Most recent kernel where this bug did not occur: 2.6.17.3 I did not test 2.6.17.11 yet but I'm pretty sure the bug was introduced in 2.6.18-rc1 Distribution: Debian unstable Hardware Environment: Thinkpad Z61m It has a Pentium M CoreDuo. /proc/cpuinfo says: Genuine Intel(R) CPU T2500 @ 2.00GHz Problem Description: When CONFIG_HPET_TIMER is enabled any call to nanosleep blocks indefinitely. For me that's in a initramfs during udevsettle. Alt+PrintScreen+T says something about nanosleep. replaceing udevsettle with "busybox sleep 1" blocks as well with similar results for Alt+PrintScreen+T. The waiting process can be killed with Alt+PrintScreen+I and the boot process continues until the next nanosleep. When CONFIG_HPET_TIMER is disabled the problem does not occur. I have tested 2.6.18-rc1 - 2.6.18-rc4 and several 2.6.18-rc?-mm? kernels. The problem occurs for all of them. I assume the bug was intoduced with the big i386 timer related patches. "indefinitely" is of course a guess. I did however wait for serveral minutes for a "busybox sleep 1" to complete.
argh. Are you able to get us a copy of the kernel boot log? demsg output, or serial console?
Created attachment 8882 [details] dmesg output This is the dmesg output when booting with init=/bin/bash I'm using debian's initramfs-tools here. After setting up a temporary rootfs it starts udevd, udevtrigger and udevsettle. At this point I have to press Alt+PrintScreen+I to continue.
Created attachment 8883 [details] kernel tasks This is the output from Alt+PrintScreen+T at the point where I pressed Alt+PrintScreen+I in the dmesg output. This is from a different startup (with the same configuration) because the dmesg buffer was too small.
Hmm.. Is time incrementing properly? If you wait 5 seconds (using your watch) inbetween calls to "date" does the output look correct?
Also I assume if you boot w/ "clocksource=acpi_pm" the problem goes away as well?
Further looking at this, I'm guessing your BIOS exports an HPET address but for some reason its failing to initialize the HPET counter (note the lack of "Using HPET for base-timer" in the dmsg) and the HPET clocksource isn't catching this.

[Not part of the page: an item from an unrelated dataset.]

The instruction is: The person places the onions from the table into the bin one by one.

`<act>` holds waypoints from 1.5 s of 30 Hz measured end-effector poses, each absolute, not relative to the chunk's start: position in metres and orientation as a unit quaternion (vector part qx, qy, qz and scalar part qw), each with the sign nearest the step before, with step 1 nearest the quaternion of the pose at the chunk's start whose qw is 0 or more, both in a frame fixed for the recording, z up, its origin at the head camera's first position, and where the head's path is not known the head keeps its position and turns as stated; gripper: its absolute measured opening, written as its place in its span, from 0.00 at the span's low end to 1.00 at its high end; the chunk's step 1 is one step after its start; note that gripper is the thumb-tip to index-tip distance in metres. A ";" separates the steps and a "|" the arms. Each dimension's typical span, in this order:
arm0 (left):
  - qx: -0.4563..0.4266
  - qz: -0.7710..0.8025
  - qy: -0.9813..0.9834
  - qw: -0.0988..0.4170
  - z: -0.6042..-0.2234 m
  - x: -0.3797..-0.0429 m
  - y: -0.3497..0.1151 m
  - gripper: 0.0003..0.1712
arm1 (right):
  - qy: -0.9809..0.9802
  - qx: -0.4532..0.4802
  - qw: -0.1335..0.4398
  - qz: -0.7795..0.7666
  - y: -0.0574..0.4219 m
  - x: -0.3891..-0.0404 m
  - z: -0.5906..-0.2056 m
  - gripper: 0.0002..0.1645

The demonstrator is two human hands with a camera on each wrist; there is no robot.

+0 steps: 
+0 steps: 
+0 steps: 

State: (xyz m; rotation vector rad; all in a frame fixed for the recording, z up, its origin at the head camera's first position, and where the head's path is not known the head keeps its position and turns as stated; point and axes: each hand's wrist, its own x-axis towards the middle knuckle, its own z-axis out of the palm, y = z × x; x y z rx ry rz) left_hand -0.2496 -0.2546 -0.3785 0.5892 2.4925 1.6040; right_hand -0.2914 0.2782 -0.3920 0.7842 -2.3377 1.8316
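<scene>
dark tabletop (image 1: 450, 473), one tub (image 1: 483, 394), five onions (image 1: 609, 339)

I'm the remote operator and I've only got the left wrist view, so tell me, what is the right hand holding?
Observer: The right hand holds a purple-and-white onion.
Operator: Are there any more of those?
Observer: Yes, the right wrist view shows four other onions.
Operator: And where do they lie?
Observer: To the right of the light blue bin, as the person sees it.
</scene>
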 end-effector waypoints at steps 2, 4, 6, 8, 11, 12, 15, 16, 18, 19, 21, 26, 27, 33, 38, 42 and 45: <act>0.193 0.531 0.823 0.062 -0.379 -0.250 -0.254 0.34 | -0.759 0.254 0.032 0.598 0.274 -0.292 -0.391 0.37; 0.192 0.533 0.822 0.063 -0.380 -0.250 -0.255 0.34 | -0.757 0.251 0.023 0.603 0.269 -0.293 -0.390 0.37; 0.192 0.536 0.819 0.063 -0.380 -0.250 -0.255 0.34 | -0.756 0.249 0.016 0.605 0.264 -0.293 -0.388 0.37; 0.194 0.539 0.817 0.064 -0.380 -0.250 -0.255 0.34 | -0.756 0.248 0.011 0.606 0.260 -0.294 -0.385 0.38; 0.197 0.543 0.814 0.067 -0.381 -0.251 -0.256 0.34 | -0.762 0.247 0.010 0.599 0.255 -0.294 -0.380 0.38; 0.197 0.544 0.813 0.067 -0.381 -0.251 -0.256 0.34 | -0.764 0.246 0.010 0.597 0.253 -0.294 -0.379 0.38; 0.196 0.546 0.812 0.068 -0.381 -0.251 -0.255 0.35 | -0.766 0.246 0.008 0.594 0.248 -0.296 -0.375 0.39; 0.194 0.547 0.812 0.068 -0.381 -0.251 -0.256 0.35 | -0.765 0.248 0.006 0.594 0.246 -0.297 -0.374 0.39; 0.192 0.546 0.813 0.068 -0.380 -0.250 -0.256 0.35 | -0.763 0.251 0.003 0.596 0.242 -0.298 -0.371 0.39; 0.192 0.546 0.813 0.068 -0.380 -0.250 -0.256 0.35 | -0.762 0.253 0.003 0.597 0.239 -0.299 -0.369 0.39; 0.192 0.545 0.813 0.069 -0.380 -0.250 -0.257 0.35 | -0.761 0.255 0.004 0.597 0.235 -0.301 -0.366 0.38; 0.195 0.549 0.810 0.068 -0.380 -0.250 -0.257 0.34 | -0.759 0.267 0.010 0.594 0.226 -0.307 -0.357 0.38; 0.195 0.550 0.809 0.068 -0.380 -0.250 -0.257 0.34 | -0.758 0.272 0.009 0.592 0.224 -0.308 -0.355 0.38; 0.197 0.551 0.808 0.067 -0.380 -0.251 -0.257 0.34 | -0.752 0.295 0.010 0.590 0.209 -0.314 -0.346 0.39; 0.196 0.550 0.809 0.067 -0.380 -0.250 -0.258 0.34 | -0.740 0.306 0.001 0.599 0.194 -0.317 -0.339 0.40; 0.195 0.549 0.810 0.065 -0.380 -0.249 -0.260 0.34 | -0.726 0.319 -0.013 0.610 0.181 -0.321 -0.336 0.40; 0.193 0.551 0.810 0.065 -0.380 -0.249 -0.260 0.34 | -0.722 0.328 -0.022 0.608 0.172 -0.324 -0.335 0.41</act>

Created attachment 8889 [details] patch to hopefully better check the hpet status I've only compile tested this, but it should look to make sure there's more then just a valid HPET address pointer before we register the HPET clocksource. Could you test to see if it resolves the issue?
Ok, a few mof facts: With this bug the clock is frozen. The output of date doesn't change at all. Yes, with "clocksource=acpi_pm" the problem goes away. The same is true for the patch. I also checked some older kernels. It seems the hpet timer never worked for me. The kernels pre 2.6.18-rc1 just recognized that the hpet timer didn't work, so I never noticed. So the question would now be: What needs to be done to enable the timer correctly? Anyway, thanks for the help so far.
Thanks for testing the patch so quickly! I'll send it on to Andrew for more testing. As for fixing the HPET so it is usable, we'd need to add some more debugging info to find out which part of hpet_enable() is failing. Its likely a hardware issue, so it might be nothing can be done to make it work, and if something can be done I suspect a BIOS update will be necessary.
Well, I'm allready using the newest available BIOS version. I also added some debug output: Is 0xF0800000 a reasonable value for hpet_virt_address. I very much doubt though that -1 is a reasonable value for "id" or "hpet_period". There is not much that can be done about it, is there?
Unfortunately I suspect not, unless the hardware vendor creates a BIOS fix (and assuming that would be sufficient). The -1 value for hpet_period points to an incorrect HPET table.
Fix included into 2.6.18-rc6. Closing.